*Assignment*. Reproduce only the lines of the material below that start at the line containing "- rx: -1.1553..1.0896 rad" and stop at the line containing "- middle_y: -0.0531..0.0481". Keep both end lines.

*Supplied records*.
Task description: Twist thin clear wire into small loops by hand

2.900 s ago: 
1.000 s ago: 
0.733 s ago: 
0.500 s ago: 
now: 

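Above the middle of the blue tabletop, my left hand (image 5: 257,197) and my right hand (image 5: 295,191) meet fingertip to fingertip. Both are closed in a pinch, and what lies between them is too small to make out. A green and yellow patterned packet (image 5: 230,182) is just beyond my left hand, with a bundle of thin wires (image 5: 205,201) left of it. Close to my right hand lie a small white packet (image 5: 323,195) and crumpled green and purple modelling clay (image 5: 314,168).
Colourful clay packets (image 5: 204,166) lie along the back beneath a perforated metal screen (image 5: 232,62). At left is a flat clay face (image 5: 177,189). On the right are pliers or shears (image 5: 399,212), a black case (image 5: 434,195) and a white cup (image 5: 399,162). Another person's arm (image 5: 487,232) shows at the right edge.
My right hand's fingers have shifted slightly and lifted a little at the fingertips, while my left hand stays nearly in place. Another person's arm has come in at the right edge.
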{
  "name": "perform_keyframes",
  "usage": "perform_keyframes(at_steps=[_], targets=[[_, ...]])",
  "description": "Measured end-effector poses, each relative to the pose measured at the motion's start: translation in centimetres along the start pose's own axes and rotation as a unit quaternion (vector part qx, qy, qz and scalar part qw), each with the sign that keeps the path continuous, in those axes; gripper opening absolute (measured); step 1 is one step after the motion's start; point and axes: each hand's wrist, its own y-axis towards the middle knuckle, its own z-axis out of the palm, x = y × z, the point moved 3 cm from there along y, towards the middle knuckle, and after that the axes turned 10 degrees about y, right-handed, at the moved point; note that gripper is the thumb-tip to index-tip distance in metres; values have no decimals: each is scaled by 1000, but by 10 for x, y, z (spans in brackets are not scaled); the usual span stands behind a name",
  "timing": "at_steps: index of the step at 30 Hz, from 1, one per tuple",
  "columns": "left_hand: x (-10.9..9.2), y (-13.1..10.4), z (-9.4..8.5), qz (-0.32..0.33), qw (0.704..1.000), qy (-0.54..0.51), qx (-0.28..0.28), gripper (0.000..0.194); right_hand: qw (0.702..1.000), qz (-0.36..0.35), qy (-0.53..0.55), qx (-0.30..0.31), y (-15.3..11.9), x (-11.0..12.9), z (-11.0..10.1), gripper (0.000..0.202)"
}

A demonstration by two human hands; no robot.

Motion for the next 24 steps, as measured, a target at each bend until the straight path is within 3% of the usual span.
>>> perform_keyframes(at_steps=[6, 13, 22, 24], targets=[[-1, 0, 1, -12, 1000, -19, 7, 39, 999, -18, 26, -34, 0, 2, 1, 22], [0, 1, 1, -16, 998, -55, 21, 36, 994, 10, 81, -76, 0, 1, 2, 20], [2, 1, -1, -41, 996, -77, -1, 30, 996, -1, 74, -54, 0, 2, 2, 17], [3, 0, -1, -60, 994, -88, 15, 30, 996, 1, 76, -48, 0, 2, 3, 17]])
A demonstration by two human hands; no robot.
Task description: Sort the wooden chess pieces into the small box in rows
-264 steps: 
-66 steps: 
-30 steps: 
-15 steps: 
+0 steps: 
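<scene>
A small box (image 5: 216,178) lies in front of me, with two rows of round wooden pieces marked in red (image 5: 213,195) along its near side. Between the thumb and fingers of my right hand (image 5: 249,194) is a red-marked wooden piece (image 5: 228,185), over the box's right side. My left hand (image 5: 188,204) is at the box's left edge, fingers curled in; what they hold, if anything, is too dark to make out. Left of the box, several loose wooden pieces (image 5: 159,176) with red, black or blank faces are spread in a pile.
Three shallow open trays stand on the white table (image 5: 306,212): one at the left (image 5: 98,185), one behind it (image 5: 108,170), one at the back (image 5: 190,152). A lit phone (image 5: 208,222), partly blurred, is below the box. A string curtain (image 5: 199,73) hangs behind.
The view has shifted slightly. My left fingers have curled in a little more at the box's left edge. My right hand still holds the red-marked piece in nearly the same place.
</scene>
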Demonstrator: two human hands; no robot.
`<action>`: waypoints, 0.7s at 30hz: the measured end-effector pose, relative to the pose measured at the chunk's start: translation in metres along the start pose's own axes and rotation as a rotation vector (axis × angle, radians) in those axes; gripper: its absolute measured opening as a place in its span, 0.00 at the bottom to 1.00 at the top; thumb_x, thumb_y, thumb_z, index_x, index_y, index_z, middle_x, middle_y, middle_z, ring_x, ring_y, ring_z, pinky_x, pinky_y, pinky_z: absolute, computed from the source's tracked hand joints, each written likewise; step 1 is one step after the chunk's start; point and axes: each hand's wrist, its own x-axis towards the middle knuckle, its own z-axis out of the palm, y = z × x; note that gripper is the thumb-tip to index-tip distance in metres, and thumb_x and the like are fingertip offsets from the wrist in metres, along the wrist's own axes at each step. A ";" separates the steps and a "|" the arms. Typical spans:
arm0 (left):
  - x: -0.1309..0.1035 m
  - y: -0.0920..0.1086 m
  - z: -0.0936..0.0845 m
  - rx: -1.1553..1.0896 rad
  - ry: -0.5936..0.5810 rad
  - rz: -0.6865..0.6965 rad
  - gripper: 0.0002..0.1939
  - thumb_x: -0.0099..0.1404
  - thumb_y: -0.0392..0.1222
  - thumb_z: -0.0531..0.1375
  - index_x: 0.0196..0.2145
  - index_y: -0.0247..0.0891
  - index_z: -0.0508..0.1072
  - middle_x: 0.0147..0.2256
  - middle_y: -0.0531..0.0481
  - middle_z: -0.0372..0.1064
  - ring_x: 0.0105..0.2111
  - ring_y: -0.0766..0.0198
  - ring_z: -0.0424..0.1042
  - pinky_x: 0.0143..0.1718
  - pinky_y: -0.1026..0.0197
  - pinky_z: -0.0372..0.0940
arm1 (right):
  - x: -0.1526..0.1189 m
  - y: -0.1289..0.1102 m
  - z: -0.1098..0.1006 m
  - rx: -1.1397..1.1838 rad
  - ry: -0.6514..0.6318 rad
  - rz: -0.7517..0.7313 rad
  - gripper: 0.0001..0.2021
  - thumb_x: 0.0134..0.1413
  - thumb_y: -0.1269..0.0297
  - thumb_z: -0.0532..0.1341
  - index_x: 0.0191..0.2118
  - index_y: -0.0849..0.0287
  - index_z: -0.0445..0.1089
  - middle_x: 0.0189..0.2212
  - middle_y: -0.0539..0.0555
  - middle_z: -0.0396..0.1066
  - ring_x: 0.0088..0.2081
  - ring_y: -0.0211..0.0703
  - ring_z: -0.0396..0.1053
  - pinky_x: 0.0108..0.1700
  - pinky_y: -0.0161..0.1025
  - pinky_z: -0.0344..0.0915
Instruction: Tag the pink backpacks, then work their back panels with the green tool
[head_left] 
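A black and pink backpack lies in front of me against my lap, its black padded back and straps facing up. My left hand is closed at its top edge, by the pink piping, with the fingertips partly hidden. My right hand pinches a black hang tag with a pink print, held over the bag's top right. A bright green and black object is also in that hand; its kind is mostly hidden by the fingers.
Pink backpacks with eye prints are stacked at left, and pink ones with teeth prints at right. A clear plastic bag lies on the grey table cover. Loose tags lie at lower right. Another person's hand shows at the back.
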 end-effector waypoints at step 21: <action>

*Final answer*.
  - rx: -1.1553..1.0896 rad
  - ry: -0.5936..0.5810 rad
  - rz: -0.6865..0.6965 rad
  - gripper: 0.0002..0.1939
  - thumb_x: -0.0099..0.1404
  - thumb_y: -0.0392..0.1222
  - thumb_z: -0.0531..0.1375
  - index_x: 0.0196..0.2145
  - index_y: -0.0247..0.0891
  - index_z: -0.0508..0.1072
  - middle_x: 0.0147..0.2256
  - middle_y: -0.0531..0.0481

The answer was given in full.